Input data:
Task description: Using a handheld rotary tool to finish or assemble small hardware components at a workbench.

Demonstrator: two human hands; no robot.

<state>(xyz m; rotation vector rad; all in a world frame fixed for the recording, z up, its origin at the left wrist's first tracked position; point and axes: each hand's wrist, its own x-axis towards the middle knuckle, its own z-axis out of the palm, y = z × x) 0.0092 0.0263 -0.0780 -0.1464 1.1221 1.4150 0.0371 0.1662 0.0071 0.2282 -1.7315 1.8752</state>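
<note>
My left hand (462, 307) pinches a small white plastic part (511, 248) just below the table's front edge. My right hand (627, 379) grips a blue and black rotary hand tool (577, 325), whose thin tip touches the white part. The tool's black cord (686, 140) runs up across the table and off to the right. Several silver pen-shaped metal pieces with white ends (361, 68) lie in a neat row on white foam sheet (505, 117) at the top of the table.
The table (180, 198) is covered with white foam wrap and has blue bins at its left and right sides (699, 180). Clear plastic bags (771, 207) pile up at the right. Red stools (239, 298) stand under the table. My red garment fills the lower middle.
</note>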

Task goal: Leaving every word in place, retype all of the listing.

Answer space:
Task description: Using a handheld rotary tool to finish or assemble small hardware components at a workbench.

Demonstrator: two human hands; no robot.

<state>(xyz m; rotation vector rad; all in a world frame fixed for the recording, z up, its origin at the left wrist's first tracked position; point and axes: each hand's wrist, its own x-axis towards the middle knuckle, its own z-axis out of the palm, y = z × x) 0.0092 0.0263 -0.0780 -0.1464 1.1221 1.4150 0.0371 0.1662 0.0071 0.2282 -1.7315 1.8752</state>
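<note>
My left hand (462, 307) pinches a small white plastic part (511, 248) just below the table's front edge. My right hand (627, 379) grips a blue and black rotary hand tool (577, 325), whose thin tip touches the white part. The tool's black cord (686, 140) runs up across the table and off to the right. Several silver pen-shaped metal pieces with white ends (361, 68) lie in a neat row on white foam sheet (505, 117) at the top of the table.
The table (180, 198) is covered with white foam wrap and has blue bins at its left and right sides (699, 180). Clear plastic bags (771, 207) pile up at the right. Red stools (239, 298) stand under the table. My red garment fills the lower middle.
</note>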

This concludes the exercise.